◆ Exercise instructions:
Please reproduce all of the data below exactly, leaving each picture out.

◆ Given material:
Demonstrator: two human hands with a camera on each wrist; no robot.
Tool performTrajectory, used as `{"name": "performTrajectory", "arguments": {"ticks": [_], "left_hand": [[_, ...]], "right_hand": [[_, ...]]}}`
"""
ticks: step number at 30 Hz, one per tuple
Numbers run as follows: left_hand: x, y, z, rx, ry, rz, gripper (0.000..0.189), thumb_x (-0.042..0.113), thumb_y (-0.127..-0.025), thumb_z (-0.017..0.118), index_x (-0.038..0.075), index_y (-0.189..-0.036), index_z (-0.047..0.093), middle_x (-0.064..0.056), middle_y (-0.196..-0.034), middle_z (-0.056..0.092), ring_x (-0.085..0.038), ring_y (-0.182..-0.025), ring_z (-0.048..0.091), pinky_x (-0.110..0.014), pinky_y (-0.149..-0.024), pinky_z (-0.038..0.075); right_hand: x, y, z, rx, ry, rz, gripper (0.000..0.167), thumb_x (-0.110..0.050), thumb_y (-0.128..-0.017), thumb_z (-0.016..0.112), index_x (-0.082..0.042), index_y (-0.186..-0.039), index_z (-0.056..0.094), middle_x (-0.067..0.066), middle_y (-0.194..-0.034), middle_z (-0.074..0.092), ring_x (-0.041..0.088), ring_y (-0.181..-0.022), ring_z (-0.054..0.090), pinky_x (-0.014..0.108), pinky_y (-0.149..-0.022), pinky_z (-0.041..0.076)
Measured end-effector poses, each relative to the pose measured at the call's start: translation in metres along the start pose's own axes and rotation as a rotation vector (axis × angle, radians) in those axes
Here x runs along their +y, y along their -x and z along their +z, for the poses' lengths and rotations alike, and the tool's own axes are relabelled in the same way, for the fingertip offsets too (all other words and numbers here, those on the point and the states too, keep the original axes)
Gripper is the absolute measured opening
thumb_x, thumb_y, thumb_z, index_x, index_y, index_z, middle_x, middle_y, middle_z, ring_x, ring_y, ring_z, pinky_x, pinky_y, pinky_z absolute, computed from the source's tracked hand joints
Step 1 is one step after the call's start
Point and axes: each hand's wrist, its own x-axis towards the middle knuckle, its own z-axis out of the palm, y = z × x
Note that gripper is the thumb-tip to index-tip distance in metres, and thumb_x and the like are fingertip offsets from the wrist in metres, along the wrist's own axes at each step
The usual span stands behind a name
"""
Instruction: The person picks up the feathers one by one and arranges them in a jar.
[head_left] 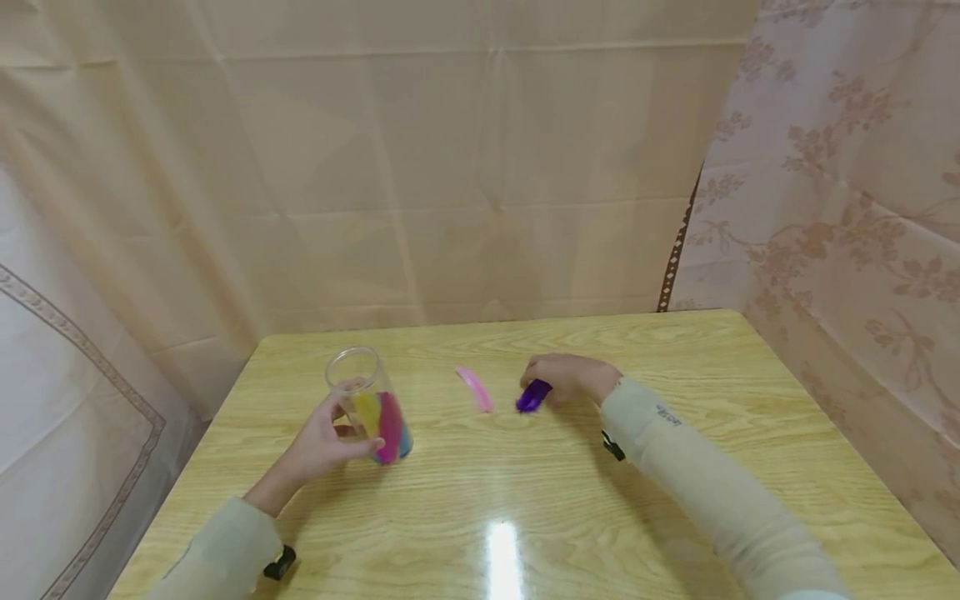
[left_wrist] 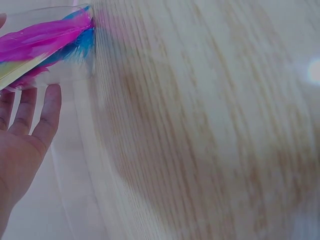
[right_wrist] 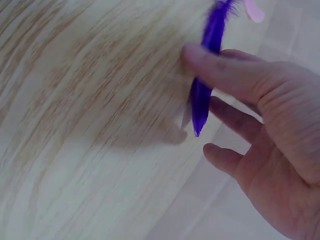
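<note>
A clear, open-topped glass jar [head_left: 354, 367] stands on the left part of the table, with yellow, magenta and blue feathers [head_left: 390, 429] inside. My left hand [head_left: 330, 442] grips the jar's side, thumb in front and fingers around the back. In the left wrist view the magenta feather [left_wrist: 42, 40] shows through the clear wall, above the fingers. My right hand [head_left: 566, 375] pinches a purple feather [right_wrist: 215, 35] between thumb and fingers, low over the table. Between the hands, a pink feather [head_left: 474, 389] lies on the tabletop.
The wooden table [head_left: 465, 508] reaches back to a beige curtain [head_left: 450, 167]. A floral cloth [head_left: 847, 208] hangs along the right side and a white cloth [head_left: 67, 417] along the left. Light reflects off the table near the front.
</note>
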Motion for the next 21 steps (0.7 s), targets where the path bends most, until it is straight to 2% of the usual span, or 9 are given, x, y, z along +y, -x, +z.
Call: {"name": "performTrajectory", "arguments": {"ticks": [12, 16, 21], "left_hand": [[-0.0012, 0.0000, 0.0019, 0.002, 0.003, 0.005, 0.082, 0.004, -0.080, 0.085, 0.012, -0.148, 0.040, -0.015, -0.130, 0.058, -0.033, -0.114, 0.054, -0.038, -0.085, 0.054], [-0.0003, 0.0000, 0.0022, 0.006, 0.003, 0.004, 0.082, 0.004, -0.080, 0.086, 0.010, -0.148, 0.040, -0.014, -0.132, 0.057, -0.033, -0.115, 0.053, -0.038, -0.085, 0.055], [0.0009, 0.0013, 0.0008, 0.012, -0.001, -0.005, 0.082, 0.005, -0.080, 0.086, 0.010, -0.148, 0.040, -0.014, -0.133, 0.057, -0.033, -0.116, 0.052, -0.037, -0.086, 0.054]], "right_hand": [[0.0002, -0.0023, 0.0020, 0.000, 0.022, 0.021, 0.048, -0.010, -0.082, 0.086, -0.010, -0.126, 0.067, 0.006, -0.123, 0.061, 0.028, -0.118, 0.058, 0.044, -0.105, 0.045], [0.0016, -0.0026, 0.0020, 0.004, -0.003, 0.037, 0.040, -0.010, -0.080, 0.087, -0.012, -0.116, 0.070, 0.001, -0.111, 0.062, 0.023, -0.108, 0.060, 0.041, -0.100, 0.048], [0.0025, -0.0054, 0.0019, -0.006, -0.066, 0.052, 0.027, -0.002, -0.079, 0.086, -0.013, -0.099, 0.071, -0.004, -0.094, 0.063, 0.014, -0.089, 0.058, 0.033, -0.087, 0.050]]}}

◆ Written answer:
Demonstrator: two human hands with a camera on each wrist; no robot.
Tool performTrajectory, used as `{"name": "performTrajectory", "arguments": {"ticks": [_], "left_hand": [[_, ...]], "right_hand": [[_, ...]]}}`
"""
ticks: step number at 30 Hz, one per tuple
Numbers run as follows: left_hand: x, y, z, rx, ry, rz, gripper (0.000..0.189), thumb_x (-0.042..0.113), thumb_y (-0.127..-0.025), thumb_z (-0.017..0.118), index_x (-0.038..0.075), index_y (-0.189..-0.036), index_z (-0.047..0.093), middle_x (-0.064..0.056), middle_y (-0.196..-0.034), middle_z (-0.056..0.092), ring_x (-0.085..0.038), ring_y (-0.182..-0.025), ring_z (-0.048..0.091), pinky_x (-0.110..0.014), pinky_y (-0.149..-0.024), pinky_z (-0.038..0.075); right_hand: x, y, z, rx, ry, rz, gripper (0.000..0.167), thumb_x (-0.110..0.050), thumb_y (-0.128..-0.017), thumb_z (-0.016..0.112), index_x (-0.082..0.042), index_y (-0.186..-0.039), index_z (-0.056..0.094), middle_x (-0.067..0.066), middle_y (-0.194..-0.034), middle_z (-0.074..0.092), ring_x (-0.041..0.088), ring_y (-0.181..-0.022), ring_z (-0.054..0.090), pinky_x (-0.014..0.108), pinky_y (-0.149..-0.022), pinky_z (-0.041..0.076)
Measured end-effector poses, each relative to the pose measured at the call's start: translation in metres along the start pose's own axes and rotation as a rotation vector (axis × angle, radians) in those axes
Here x runs along their +y, y along their -x and z along their +z, for the poses' lengths and rotations alike, and the tool's own axes are relabelled in the same way, for the fingertip offsets too (all other words and numbers here, those on the point and the states too, keep the original axes)
Gripper is the absolute measured opening
thumb_x, thumb_y, thumb_z, index_x, index_y, index_z, middle_x, middle_y, middle_z, ring_x, ring_y, ring_z, pinky_x, pinky_y, pinky_z absolute, computed from the source's tracked hand joints
Step 1 is one step after the call's start
Point and axes: each hand's wrist, its own x-axis towards the middle knuckle, its own z-axis out of the palm, y = z × x
Note that gripper is the thumb-tip to index-tip distance in metres, and thumb_x and the like are fingertip offsets from the wrist in metres, along the wrist's own axes at each step
The usual span stands behind a name
"""
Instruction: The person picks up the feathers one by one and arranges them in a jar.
[head_left] 
[left_wrist] 
[right_wrist] 
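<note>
A clear, open-topped glass jar [head_left: 354, 367] stands on the left part of the table, with yellow, magenta and blue feathers [head_left: 390, 429] inside. My left hand [head_left: 330, 442] grips the jar's side, thumb in front and fingers around the back. In the left wrist view the magenta feather [left_wrist: 42, 40] shows through the clear wall, above the fingers. My right hand [head_left: 566, 375] pinches a purple feather [right_wrist: 215, 35] between thumb and fingers, low over the table. Between the hands, a pink feather [head_left: 474, 389] lies on the tabletop.
The wooden table [head_left: 465, 508] reaches back to a beige curtain [head_left: 450, 167]. A floral cloth [head_left: 847, 208] hangs along the right side and a white cloth [head_left: 67, 417] along the left. Light reflects off the table near the front.
</note>
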Motion for the next 21 steps (0.7 s), targets where the path bends most, until it is straight to 2% of the usual span, or 9 are given, x, y, z along +y, -x, +z.
Call: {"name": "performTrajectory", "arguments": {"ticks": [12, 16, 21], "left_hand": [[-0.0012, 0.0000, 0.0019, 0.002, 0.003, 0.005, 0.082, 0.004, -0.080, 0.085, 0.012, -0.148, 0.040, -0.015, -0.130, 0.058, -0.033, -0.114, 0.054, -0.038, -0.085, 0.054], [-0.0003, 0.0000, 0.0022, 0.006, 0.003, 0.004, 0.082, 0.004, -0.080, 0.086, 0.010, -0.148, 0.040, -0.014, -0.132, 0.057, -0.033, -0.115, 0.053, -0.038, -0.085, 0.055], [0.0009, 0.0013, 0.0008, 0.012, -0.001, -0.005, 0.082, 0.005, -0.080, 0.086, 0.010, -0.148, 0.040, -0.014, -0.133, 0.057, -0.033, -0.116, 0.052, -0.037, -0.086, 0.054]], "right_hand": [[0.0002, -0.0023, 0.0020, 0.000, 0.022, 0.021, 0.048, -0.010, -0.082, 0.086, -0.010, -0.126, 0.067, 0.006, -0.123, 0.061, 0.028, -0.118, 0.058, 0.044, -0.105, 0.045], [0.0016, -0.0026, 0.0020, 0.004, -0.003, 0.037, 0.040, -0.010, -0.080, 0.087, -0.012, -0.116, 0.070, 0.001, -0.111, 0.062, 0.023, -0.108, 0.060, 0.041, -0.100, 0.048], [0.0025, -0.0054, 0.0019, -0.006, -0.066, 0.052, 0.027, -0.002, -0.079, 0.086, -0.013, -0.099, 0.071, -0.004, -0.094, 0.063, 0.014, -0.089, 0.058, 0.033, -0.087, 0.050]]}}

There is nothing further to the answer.